8. A Stylish Navigation Menu with jQuery
It would be pretty hard to describe the effect being offered in this tutorial, but the word ‘stylish’ as in the title would be absolutely apt and safe. Posted by Martin Angelov of TutorialZine, the tutorial’s aim is to help you make a stylish CSS + XHTML navigation menu, all with the aid of jQuery. You can directly download the tutorial files, or you may continue with the 3-step tutorial that are just easy to the eyes as you go along. Though the effect achieved is not really competitive, the subtle animation would surely still pump your boring navigation bar up.
9. Animated Menus Using jQuery
This tutorial is available for download as a .psd .file. If you happen to visit Dragon Interactive (dragoninteractive.com) and locate its big navigation menus, you’ll get the idea of what effect this is in this tutorial. The tutorial covers from the top down, i.e., from creating or designing the sprite elements to composing the CSS document down to animation with jQuery. The lay-out of the tutorial may not be really readers-friendly, but if you are keen enough to take note of the details, you can surely make your navigation menus stand out from the rest with this cool, soft animation.

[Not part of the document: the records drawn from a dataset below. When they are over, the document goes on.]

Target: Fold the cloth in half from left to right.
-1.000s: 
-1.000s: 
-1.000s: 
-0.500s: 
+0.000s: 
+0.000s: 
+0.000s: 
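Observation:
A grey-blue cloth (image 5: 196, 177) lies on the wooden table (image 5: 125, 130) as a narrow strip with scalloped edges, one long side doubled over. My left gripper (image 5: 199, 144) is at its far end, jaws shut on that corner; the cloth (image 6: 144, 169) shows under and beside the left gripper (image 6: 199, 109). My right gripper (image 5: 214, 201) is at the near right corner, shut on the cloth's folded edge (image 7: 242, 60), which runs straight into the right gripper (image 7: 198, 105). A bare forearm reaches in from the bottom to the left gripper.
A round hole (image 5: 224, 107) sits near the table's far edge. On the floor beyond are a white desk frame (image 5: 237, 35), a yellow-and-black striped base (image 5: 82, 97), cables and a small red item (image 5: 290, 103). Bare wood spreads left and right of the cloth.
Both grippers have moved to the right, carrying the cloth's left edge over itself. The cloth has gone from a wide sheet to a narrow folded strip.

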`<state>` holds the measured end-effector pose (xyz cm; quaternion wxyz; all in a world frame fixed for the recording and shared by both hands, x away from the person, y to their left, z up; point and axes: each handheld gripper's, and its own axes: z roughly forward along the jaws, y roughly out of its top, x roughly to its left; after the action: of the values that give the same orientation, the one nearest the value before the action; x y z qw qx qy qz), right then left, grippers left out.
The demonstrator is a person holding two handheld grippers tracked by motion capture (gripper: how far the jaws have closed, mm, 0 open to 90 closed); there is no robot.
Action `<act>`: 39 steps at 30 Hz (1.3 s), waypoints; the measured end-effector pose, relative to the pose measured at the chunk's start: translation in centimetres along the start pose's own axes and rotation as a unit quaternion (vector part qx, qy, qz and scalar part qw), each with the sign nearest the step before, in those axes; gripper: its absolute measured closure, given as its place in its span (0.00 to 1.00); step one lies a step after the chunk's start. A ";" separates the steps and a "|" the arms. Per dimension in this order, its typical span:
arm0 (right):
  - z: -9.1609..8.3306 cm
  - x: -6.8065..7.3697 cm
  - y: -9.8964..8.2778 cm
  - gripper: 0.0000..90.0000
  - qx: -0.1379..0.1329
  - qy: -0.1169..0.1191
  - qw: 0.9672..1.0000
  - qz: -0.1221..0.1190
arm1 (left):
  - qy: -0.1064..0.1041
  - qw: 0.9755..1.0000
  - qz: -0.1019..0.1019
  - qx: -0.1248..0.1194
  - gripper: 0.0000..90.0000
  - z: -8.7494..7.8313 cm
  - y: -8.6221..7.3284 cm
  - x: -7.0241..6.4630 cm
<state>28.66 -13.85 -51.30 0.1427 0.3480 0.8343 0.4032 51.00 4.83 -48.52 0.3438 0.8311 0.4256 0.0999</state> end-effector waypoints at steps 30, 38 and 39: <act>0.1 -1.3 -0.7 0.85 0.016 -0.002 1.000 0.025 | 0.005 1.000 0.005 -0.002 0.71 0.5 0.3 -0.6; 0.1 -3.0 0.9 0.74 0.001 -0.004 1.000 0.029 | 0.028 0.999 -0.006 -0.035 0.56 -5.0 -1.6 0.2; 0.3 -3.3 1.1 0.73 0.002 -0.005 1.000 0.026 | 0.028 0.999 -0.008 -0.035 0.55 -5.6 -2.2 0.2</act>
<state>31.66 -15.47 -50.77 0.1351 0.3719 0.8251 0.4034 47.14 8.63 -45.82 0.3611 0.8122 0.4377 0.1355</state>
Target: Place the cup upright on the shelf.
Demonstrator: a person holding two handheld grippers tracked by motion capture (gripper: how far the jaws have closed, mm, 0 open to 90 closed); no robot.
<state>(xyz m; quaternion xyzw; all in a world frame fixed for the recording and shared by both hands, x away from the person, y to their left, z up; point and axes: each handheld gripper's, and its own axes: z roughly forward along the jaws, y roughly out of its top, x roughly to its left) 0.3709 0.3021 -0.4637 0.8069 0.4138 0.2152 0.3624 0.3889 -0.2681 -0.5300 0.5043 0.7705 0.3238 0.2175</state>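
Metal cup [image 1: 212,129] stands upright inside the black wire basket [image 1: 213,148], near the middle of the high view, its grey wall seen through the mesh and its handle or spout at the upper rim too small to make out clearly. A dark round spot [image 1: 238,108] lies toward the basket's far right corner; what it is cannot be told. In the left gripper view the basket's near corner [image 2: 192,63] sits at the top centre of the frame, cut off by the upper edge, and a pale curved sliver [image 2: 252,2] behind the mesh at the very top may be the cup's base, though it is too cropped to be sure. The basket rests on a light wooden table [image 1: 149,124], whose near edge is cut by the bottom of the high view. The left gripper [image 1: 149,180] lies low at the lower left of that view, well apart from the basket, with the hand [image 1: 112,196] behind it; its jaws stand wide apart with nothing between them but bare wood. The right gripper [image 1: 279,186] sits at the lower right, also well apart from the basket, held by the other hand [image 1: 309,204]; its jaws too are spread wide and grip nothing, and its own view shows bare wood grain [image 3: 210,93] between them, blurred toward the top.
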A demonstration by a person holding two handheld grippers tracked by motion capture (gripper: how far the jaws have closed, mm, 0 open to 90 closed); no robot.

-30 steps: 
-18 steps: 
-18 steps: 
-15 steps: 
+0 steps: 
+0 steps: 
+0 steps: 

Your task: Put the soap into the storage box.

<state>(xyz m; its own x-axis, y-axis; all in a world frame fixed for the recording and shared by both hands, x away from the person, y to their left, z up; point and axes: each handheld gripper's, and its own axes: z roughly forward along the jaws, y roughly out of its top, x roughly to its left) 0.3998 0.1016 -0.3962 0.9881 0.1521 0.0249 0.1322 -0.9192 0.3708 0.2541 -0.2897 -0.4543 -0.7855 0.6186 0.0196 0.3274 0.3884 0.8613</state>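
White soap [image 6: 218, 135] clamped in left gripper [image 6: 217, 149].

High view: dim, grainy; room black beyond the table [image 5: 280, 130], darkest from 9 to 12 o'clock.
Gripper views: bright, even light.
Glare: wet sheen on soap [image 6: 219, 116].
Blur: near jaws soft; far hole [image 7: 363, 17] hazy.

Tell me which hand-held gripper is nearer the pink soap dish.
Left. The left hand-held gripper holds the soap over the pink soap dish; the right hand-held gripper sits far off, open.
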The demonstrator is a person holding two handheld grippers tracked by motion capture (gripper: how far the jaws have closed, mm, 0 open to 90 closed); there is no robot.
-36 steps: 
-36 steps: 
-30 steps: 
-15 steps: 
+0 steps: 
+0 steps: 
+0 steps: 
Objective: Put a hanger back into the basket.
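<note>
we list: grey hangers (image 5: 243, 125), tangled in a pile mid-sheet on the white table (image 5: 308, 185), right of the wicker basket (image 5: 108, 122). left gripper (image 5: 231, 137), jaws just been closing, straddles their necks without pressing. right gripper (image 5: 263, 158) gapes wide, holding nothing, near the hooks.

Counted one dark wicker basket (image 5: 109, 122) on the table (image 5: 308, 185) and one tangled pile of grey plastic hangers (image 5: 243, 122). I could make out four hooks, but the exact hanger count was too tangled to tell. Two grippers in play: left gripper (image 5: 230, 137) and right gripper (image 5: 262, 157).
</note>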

10. Little Boxes Menu with jQuery
Like what was suggested from the name of the tutorial, the Little Boxes effect is a very fancy—yet very limited—way to make your navigation menus real different. The Markup, the CSS, and the jQuery codes are all plainly laid in sight that you can copy on, and if you want more, you can also download the source codes or visit the demo page for a live run of the effects. With lovely tiles that mixes like puzzle pieces when you clicked on an item, this effect will really bring your website navigation into an extraordinary, futuristic level.